Analysts speculate MBIA would only voluntarily dismiss a claim if they have reached a settlement. "Dropping a lawsuit with prejudice usually means there has been a settlement because they can't go back and litigate," one hedge fund manager said.
The longer the case goes on between MBIA and Bank of America Merrill Lynch, he said, the more a precedent is set for future cases, "so Bank of America wants to settle as soon as possible."
The lawsuit - originally filed by MBIA in April 2009 - claims Merrill Lynch engaged in fraudulent conduct when it arranged and marketed credit-default swaps with a face value of $5.7 billion between July 2006 and March 2007. MBIA claims the banks had "superior knowledge" of the risks inherent in the structured product and was induced by Merrill to protect those products based on those marketing materials.
The lawsuit subsequently had its share of drama in the courts. In April 2010, five of the six complaints MBIA filed against Merrill were dismissed, and the sixth one - a breach of contract claim - was dismissed in February 2011. MBIA then filed an amended complaint claiming Merrill "did in fact have exclusive knowledge" of the contents of the structured products. A second amended complaint was also filed in May and MBIA filed a motion to appeal the dismissal in June.

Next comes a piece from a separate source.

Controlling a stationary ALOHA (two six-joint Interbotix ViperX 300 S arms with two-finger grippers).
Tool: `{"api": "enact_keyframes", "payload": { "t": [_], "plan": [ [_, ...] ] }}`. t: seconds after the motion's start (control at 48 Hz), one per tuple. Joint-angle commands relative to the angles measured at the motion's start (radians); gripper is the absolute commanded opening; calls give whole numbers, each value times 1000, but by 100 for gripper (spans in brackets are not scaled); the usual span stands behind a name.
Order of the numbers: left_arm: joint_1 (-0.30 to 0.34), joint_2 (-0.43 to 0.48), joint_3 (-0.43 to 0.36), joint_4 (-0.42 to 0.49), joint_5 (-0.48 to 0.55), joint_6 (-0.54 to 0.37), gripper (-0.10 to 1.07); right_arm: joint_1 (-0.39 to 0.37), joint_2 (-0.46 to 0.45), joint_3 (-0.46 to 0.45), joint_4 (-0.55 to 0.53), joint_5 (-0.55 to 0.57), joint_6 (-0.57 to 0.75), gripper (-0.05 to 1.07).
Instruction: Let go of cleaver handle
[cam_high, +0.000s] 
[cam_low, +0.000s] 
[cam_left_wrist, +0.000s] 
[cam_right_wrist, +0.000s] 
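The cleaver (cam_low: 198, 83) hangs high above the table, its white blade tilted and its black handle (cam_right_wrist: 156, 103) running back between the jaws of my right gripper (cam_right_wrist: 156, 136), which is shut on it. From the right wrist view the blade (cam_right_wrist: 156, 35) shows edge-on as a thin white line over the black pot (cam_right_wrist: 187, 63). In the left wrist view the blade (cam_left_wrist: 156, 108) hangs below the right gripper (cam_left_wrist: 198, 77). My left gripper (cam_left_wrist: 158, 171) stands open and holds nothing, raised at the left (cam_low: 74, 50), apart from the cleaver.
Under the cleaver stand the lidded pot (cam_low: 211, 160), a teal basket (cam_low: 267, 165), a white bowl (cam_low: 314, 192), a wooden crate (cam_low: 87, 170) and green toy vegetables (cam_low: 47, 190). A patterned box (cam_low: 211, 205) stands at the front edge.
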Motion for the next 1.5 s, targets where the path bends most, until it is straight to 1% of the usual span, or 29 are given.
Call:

This settlement comes only a few months after Bank of America Merrill settled with rival bond insurer Assured Guaranty. One hedge fund manager said that "the MBIA settlements will be on better terms than Assured settlement" because B of A Merrill's relationship with MBIA is more complex than its relationship with Assured.
At a May conference, Bank of America chief executive officer Brian Moynihan said he was focused on a complete legacy clean-up. "On the monoline side, we have been working in the first quarter with Assured Guaranty" to "put the issues behind," he added.
Issues with other monolines are "more difficult because the relationship is so much more complex," he said, but "we continue to work on those also."
In April, Assured captured $1.1 billion from the bank, which was the biggest settlement to date for a municipal bond insurer since the housing collapse.
A hedge fund manager recently said the settlement between Assured and Bank of America would have a positive impact on future litigation between MBIA and B of A and that they were in "advanced stages of litigation - that should increase settlement value versus Assured."
MBIA and Bank of America Merrill Lynch declined to comment. Shares of MBIA in morning trading were up over 8%.